§ PROMPT:
Check every line below for the string "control", and copy the lines that contain it.

DATA EXCERPTS below:

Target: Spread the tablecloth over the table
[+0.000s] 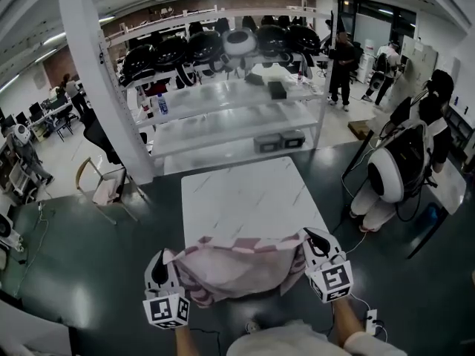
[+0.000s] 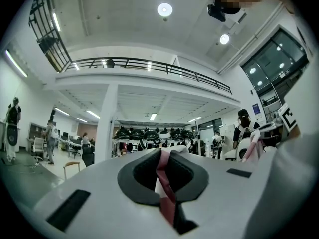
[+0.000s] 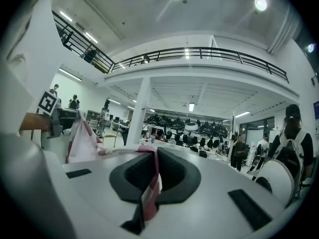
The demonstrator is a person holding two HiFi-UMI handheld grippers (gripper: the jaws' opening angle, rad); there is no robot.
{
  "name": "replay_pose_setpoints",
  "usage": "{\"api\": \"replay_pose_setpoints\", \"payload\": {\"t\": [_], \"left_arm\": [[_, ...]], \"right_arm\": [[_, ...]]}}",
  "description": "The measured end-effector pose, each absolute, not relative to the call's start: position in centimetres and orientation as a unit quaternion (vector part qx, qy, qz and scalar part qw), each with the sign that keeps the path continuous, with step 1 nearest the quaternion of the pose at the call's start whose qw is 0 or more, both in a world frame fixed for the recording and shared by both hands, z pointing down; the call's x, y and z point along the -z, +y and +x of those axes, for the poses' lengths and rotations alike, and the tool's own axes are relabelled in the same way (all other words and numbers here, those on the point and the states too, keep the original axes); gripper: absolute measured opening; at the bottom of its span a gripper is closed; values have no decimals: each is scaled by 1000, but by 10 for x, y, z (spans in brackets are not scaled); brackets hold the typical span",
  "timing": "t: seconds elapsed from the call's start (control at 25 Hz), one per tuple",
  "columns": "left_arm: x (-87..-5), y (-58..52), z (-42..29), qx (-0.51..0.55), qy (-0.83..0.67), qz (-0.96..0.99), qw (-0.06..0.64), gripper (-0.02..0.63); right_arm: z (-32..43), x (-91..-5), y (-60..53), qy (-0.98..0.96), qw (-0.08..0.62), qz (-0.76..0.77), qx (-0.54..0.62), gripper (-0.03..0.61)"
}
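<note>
Cloth: pink-and-white fabric tablecloth [image 1: 234, 269], bunched and sagging over the tabletop's near edge, strung between both tongs.
Table: white marble-look rectangular table [image 1: 245, 199], bare towards the far edge; spreading apparently only begun.
Left gripper [image 1: 159, 267]: pinched tight on one cloth corner, set wide for a taut hem.
Right gripper [image 1: 315, 243]: clamped likewise on the opposite corner, level with the left, probably for an even pull across.

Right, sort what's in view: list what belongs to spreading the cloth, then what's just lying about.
Job in hand: tablecloth; table; left hand-held gripper and right hand-held gripper, each shut on a tablecloth edge.

Lying about: shelf rack; boxes on it; chair.
</note>
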State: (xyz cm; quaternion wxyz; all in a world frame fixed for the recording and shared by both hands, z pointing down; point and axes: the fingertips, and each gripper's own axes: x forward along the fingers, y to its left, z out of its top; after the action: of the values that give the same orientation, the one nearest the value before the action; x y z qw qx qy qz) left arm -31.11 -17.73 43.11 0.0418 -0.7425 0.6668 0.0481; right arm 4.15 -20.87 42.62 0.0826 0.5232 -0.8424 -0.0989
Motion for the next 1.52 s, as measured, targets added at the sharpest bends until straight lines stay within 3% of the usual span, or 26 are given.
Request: {"api": "replay_pose_setpoints", "payload": {"t": [0.48,1.2,1.52], "left_arm": [[-443,-226,-327,-43,672,-738,35,25],[-463,-291,-284,-12,725,-689,22,25],[-460,-270,-333,-5,741,-671,28,25]], "right_arm": [[19,-435,-263,-851,86,508,99,14],[50,-456,-343,-899,76,424,75,14],[-15,-452,-341,-918,79,380,75,14]]}}
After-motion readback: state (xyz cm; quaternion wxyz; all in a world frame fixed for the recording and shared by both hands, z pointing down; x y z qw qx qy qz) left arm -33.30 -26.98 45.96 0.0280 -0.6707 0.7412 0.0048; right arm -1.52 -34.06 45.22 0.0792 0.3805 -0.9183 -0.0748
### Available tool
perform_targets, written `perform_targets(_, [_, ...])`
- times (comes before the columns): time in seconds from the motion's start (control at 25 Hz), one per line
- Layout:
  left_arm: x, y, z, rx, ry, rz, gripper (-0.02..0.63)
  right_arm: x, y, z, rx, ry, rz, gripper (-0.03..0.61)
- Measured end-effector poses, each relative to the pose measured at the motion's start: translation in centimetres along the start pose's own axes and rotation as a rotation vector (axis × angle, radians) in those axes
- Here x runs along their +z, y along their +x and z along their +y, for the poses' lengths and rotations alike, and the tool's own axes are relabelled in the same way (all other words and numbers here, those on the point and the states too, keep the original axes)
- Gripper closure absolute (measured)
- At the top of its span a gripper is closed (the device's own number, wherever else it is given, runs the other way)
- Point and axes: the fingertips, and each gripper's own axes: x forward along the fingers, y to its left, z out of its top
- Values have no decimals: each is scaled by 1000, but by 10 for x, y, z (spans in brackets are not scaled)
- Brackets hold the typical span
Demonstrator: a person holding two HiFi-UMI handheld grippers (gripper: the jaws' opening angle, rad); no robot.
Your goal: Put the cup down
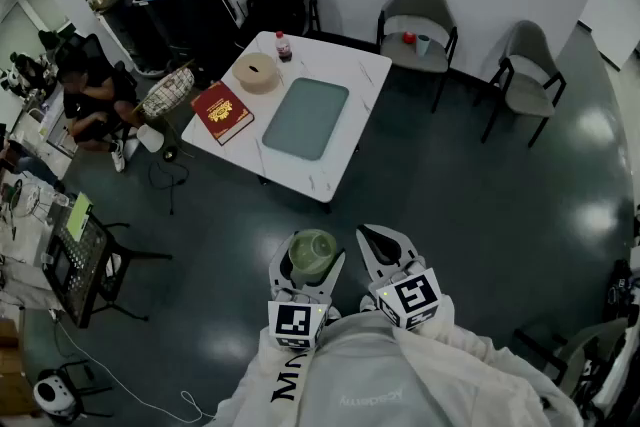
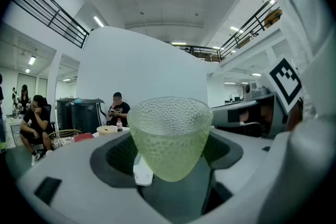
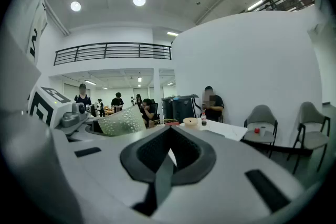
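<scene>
**Cup** [image 2: 169, 136]: pale green pebbled glass, upright. It is hanging in the air over the dark floor [image 1: 470, 215], well apart from the white surface [image 1: 343, 65] ahead.

**Left gripper** [image 1: 307, 273]: its fingers [image 2: 116, 159] are pinching the cup's lower body from both sides.

**Right gripper** [image 3: 169, 159]: its fingers are pressing together on nothing, and it is hovering just beside the left.

**On the surface:** red book [image 1: 222, 111], teal mat [image 1: 305, 118], pale roll [image 1: 257, 72], small bottle [image 1: 284, 46].

**Step, as judged:** the cup is being carried and the set-down is not yet begun.

**Next move:** this is likely calling for closing on the surface and picking a bare patch clear of book and mat. The cup would then be lowered until its base is sitting flat, and only then would the fingers be spread.
</scene>
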Motion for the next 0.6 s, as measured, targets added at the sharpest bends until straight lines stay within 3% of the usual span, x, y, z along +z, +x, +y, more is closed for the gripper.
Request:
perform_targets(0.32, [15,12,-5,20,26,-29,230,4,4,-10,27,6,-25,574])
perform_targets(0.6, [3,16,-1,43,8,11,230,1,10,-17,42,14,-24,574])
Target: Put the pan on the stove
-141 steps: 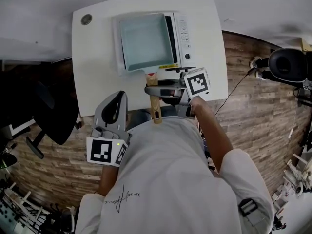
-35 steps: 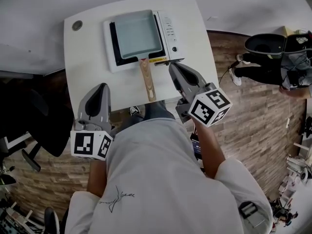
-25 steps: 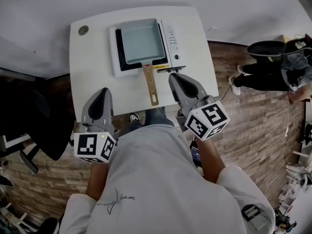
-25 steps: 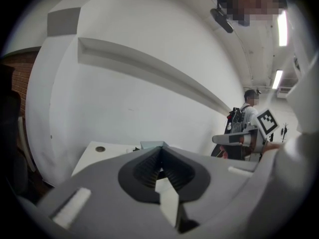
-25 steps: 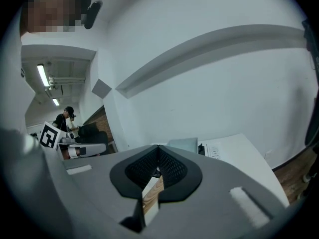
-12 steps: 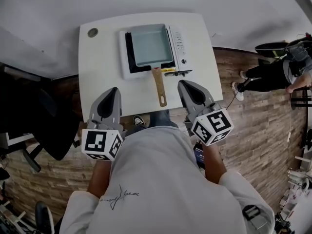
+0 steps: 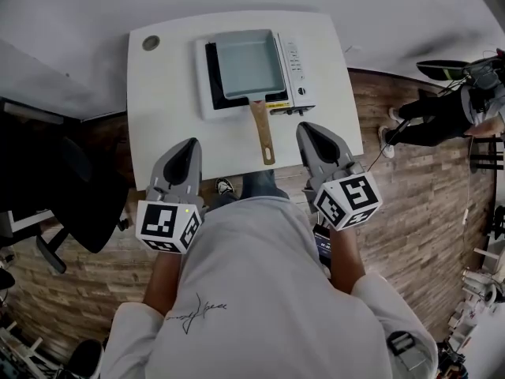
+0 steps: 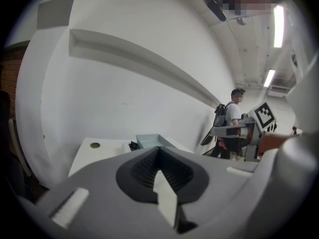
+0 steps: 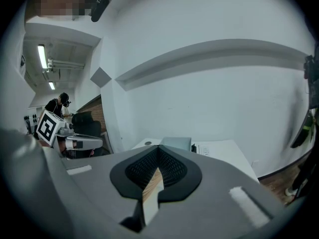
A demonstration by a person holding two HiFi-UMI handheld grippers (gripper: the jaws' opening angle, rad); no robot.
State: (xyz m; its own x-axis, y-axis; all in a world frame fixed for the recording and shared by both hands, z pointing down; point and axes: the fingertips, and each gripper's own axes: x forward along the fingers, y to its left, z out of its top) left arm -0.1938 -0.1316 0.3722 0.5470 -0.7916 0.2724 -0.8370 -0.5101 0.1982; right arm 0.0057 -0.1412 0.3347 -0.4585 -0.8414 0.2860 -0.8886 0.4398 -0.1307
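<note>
Table (image 7: 166, 117) overhead shows pan (image 7: 251, 63) on stove (image 7: 296, 61).

**Let go of the pan**

A few seconds back my right claw (image 7: 306, 129) was clamped on the pan's wooden handle (image 7: 263, 133). Now it is off the handle and drawn back to the near edge of the table (image 7: 166, 109), just right of the handle, jaws together on nothing. The pan (image 7: 251, 63) lies free on the stove (image 7: 293, 60). A person (image 7: 446, 113) has come into sight at far right.

L gripper (image 7: 188, 147), R gripper (image 7: 309, 131) both closed, empty, side by side.
</note>
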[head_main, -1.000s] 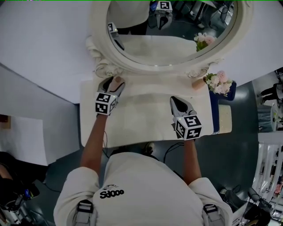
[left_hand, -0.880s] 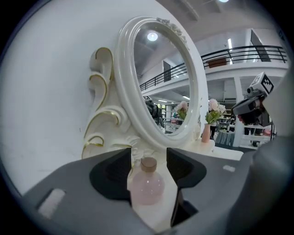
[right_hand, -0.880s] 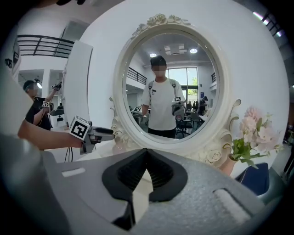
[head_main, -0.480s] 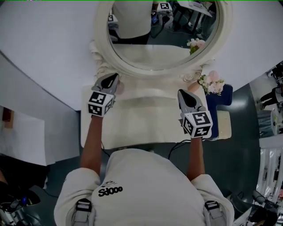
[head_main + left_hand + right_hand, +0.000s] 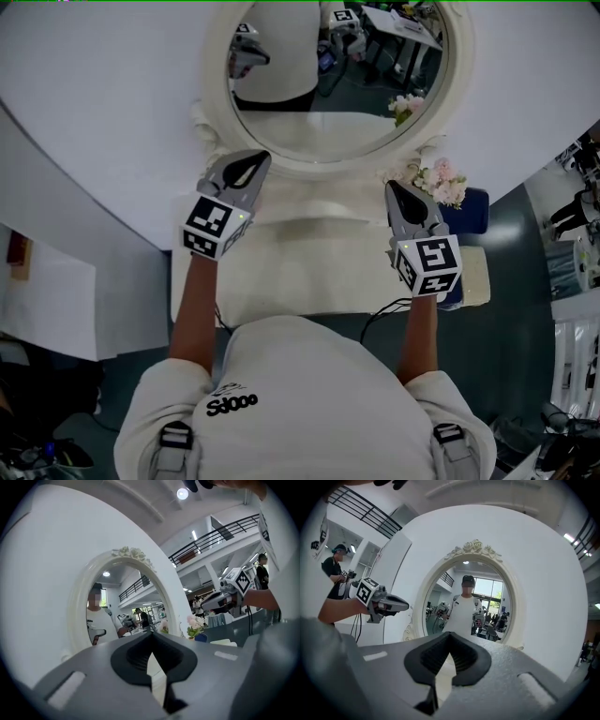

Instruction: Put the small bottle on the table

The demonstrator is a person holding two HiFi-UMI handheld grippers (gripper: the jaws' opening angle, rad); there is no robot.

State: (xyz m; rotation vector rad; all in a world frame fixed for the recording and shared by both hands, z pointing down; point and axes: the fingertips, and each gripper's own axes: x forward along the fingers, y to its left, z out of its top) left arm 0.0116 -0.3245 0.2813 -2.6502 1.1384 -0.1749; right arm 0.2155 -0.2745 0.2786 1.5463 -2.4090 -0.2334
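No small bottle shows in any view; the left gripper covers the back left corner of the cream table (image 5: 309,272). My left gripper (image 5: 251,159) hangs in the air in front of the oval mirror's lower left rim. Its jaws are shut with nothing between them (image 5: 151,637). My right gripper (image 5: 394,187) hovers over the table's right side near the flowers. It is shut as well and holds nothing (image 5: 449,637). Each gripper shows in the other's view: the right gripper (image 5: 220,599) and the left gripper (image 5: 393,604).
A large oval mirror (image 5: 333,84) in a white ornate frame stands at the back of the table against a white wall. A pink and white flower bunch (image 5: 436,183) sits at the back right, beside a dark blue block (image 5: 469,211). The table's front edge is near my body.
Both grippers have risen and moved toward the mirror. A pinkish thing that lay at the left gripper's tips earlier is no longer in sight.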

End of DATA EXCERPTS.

§ OUTPUT OF THE EXERCISE:
  "timing": "t: seconds elapsed from the call's start (control at 25 Hz), one per tuple",
- times (comes before the columns): time in seconds from the motion's start (control at 25 Hz), one per line

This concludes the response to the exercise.